En filigrane, le Front de gauche aimerait devancer un Modem courtisé par Queyranne. “Dimanche soir, nous aurons la responsabilité de rassembler la gauche, et seulement la gauche”, prévient Elisa Martin, tête de liste Rhône-Alpes. Exit donc les centristes, une fusion avec la liste d’Azouz Begag serait un casus belli avec Jean-Jack Queyranne. “Faire entrer les libéraux dans la majorité, c’est avoir une gauche moins efficace”, insiste Elisa Martin.

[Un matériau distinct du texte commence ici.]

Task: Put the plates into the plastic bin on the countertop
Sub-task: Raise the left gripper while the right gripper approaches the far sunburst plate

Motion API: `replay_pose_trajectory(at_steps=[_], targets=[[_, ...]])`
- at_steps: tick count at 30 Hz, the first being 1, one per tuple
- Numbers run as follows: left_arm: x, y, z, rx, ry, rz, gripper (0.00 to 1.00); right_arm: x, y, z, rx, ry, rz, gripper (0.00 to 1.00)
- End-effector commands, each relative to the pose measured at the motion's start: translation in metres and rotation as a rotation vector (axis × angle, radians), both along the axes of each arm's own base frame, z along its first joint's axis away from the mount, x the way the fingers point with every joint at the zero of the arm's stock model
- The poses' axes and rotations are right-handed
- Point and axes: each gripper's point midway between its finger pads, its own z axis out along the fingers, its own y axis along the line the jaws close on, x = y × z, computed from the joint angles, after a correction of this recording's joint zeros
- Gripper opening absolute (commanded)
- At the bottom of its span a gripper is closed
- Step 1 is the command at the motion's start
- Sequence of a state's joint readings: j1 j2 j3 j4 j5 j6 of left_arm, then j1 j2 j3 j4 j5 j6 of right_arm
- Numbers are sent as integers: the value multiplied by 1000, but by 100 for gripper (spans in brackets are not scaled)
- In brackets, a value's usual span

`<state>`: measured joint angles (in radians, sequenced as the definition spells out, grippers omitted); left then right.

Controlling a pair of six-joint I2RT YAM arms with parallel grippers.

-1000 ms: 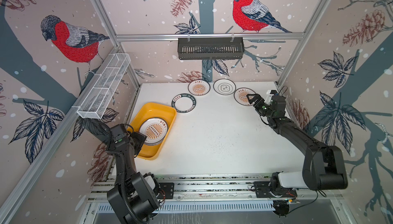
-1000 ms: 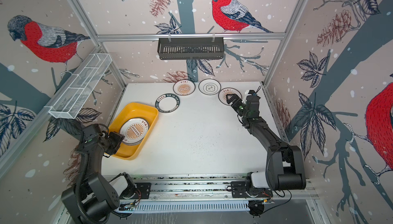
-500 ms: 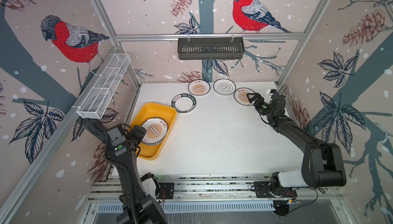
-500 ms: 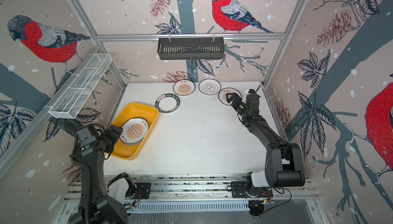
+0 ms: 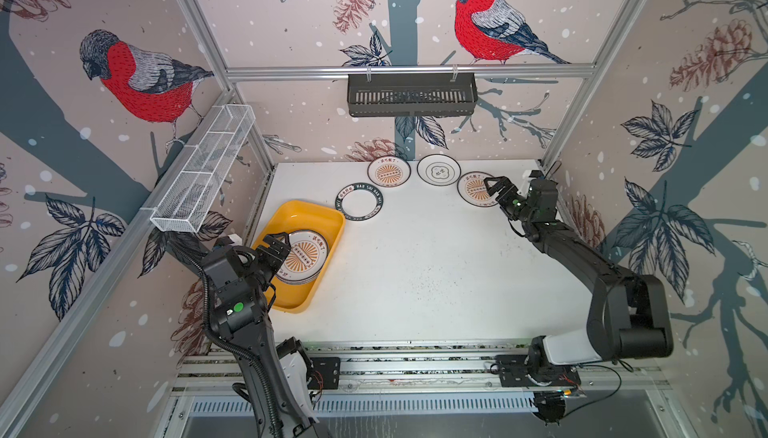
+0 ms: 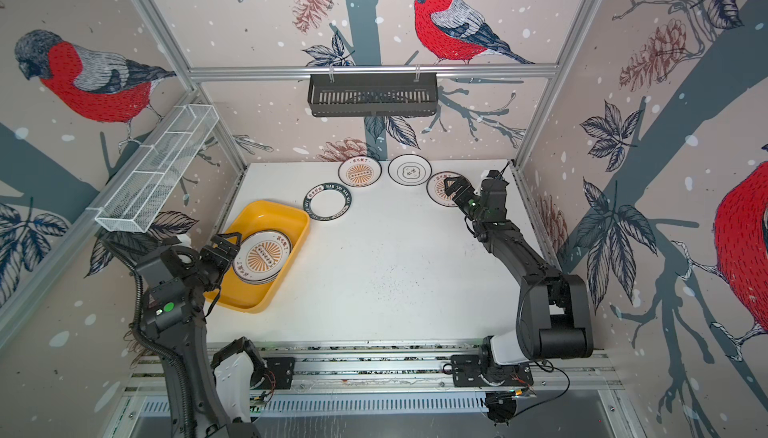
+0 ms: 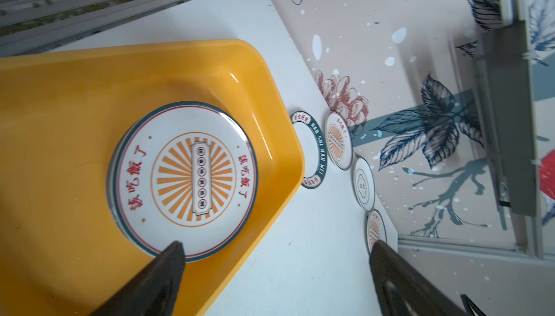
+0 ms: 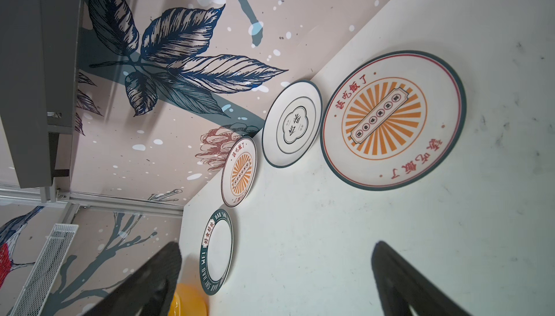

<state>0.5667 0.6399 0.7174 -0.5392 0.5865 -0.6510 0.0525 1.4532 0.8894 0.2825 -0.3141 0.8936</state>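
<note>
The yellow plastic bin sits at the left of the white countertop and holds a stack of plates with an orange sunburst one on top. My left gripper is open beside that stack, above the bin's near side, and holds nothing. A green-rimmed plate, a sunburst plate and a black-rimmed emblem plate lie towards the back. My right gripper hangs open and empty over another sunburst plate.
A black slatted basket hangs on the back rail. A white wire-mesh basket is fixed along the left wall. Aluminium rails run along the front edge, where both arm bases are mounted.
My left gripper opened, and its arm rose and drew back from low beside the bin. The sunburst plate stays on the stack. The right arm barely moved.
</note>
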Motion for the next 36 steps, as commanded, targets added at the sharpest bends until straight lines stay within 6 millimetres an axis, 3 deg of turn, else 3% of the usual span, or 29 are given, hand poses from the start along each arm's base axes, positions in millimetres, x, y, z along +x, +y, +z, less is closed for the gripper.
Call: replay_pose_trajectory(at_steps=[1, 5, 11, 20, 30, 36], targets=[[8, -22, 37, 24, -155, -124, 96, 3, -3, 3, -5, -3, -19, 99], [9, -52, 70, -1, -311, -240, 96, 4, -4, 4, -6, -3, -24, 100], [3, -73, 97, 25, -406, -321, 96, 2, -5, 5, -10, 1, -30, 100], [12, -101, 97, 38, -420, -440, 96, -2, -13, 0, -20, 17, -61, 100], [45, -174, 91, 99, -401, -650, 96, -8, -23, 4, -34, 14, -96, 99], [71, -202, 97, 67, -436, -766, 96, -18, -37, 1, -49, 25, -127, 99]])
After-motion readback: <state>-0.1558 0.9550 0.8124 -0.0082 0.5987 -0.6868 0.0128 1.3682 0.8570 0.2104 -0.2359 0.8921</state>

Sur sa gauche, elle ne semble pas craindre le NPA. Pourtant, sur le créneau “anticapitaliste et écologique”, les programmes des deux formations se recoupent, avec un risque que les messages se parasitent. Mais une différence de taille les oppose. “On n’a pas réussi à les convaincre qu’il ne fallait pas être dans la majorité avec le PS”, rappelle Catherine Faivre-d’Arcier, tête de liste NPA dans le Rhône. “A l’intérieur ils n’ont jamais réussi à infléchir les politiques de la Région. On ne peut pas quitter le PS en janvier, puis revenir trois mois après.” Le parti d’Olivier Besancenot espère atteindre lui aussi la barre des 5 %.